From the line with "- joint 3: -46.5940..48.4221" to the line with "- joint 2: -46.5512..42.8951", retype every line exactly, including those two, and leave out the rest of the data below.
(Provided data begins)
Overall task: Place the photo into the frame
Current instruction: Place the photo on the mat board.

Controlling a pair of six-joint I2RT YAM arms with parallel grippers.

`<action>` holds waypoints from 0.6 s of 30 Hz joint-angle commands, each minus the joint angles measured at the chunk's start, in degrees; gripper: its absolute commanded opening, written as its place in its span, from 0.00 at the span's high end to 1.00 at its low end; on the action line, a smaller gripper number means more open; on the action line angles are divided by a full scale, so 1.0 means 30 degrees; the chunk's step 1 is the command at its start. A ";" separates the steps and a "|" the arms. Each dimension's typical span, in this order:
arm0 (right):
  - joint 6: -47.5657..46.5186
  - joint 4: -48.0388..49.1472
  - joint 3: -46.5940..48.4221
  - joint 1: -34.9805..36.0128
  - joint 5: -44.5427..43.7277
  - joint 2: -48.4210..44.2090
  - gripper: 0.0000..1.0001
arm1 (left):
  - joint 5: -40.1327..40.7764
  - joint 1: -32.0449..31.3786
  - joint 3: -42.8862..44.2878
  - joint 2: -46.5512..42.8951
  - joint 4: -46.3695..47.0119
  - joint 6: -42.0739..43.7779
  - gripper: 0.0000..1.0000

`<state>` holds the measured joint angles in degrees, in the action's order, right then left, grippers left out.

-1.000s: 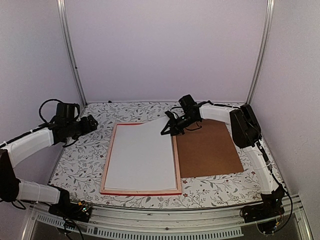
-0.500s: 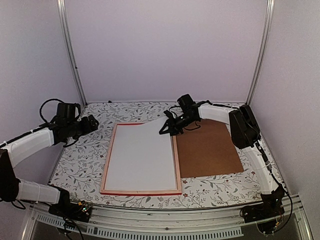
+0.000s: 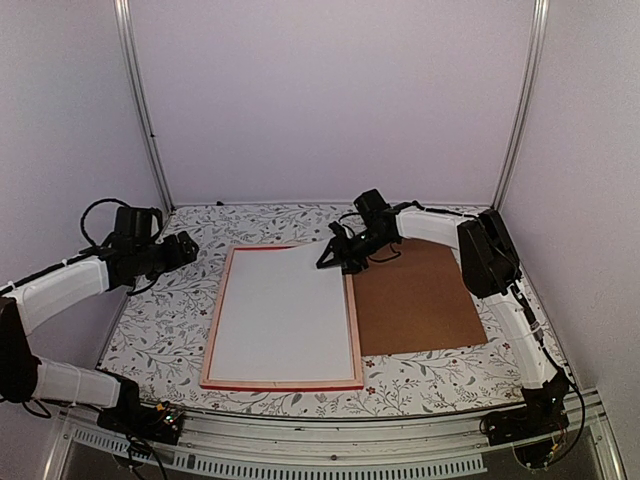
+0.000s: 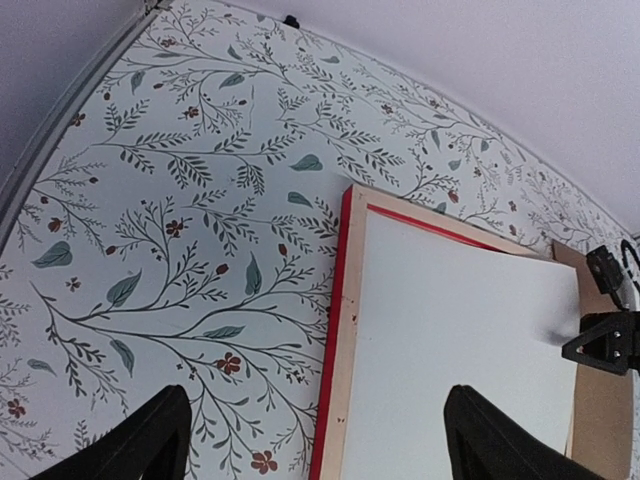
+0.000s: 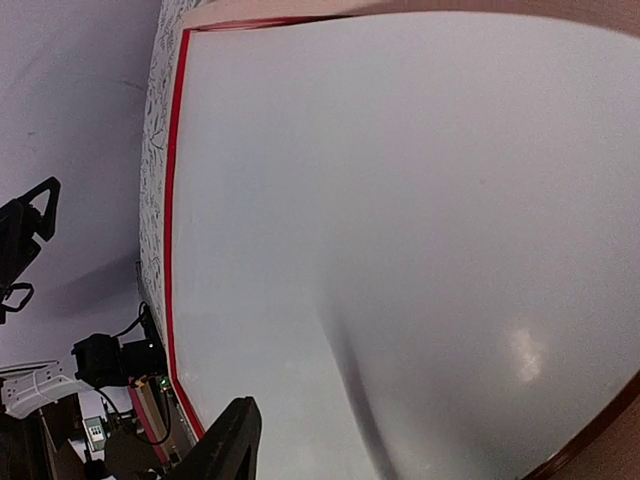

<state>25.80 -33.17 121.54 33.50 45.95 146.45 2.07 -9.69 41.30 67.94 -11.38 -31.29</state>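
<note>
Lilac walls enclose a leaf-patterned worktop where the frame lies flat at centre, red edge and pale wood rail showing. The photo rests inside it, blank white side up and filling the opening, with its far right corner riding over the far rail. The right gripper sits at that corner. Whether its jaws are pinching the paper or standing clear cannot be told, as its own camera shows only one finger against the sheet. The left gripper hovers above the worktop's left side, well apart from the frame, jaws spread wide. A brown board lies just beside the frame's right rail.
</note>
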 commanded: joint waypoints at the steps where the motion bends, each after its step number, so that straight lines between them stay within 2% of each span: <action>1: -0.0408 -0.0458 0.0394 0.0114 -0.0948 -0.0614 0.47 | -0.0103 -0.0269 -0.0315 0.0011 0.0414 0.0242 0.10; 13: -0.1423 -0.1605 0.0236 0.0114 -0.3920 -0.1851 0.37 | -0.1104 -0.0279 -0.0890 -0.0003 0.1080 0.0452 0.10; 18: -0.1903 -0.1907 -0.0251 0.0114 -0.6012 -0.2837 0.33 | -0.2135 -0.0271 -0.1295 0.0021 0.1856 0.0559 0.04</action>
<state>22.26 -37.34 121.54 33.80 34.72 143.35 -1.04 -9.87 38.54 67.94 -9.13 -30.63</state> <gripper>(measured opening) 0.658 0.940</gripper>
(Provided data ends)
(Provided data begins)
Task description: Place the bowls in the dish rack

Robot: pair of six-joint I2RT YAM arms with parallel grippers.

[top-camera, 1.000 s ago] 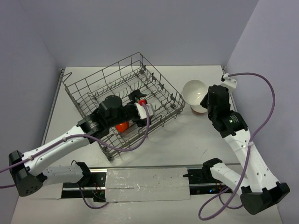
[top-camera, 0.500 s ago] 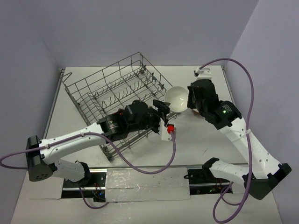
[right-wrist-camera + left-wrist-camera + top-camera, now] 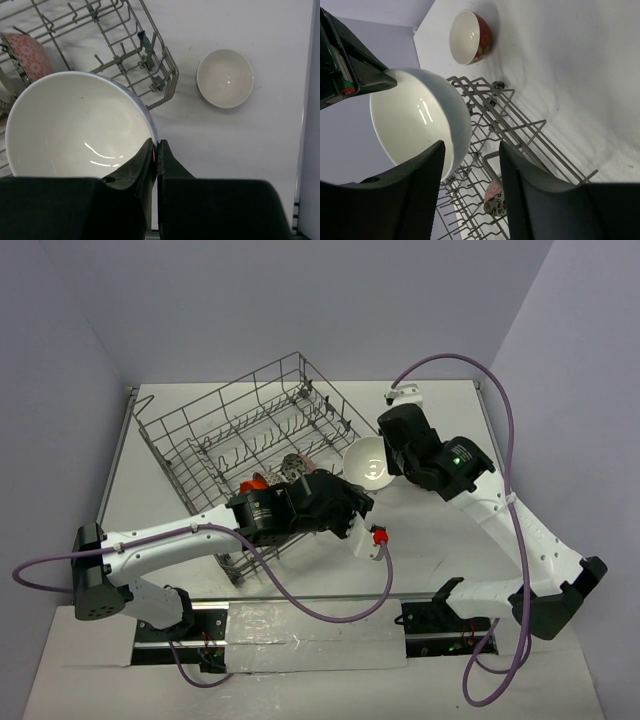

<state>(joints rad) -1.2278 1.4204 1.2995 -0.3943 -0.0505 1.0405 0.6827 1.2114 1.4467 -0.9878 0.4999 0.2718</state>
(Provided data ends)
## Task result
  - joint 3: -46.5940..48.4221
  - joint 1: -34.9805..36.0128
  - joint 5: -44.5427..43.7277
  - joint 2: -48.4210..44.2090
  - gripper: 0.0000..1.0001
arm1 (left):
  - joint 5: -40.1327..40.7764
  - joint 1: -32.0449..31.3786
  - joint 3: -42.8862..44.2878
  - joint 2: -46.5512..42.8951

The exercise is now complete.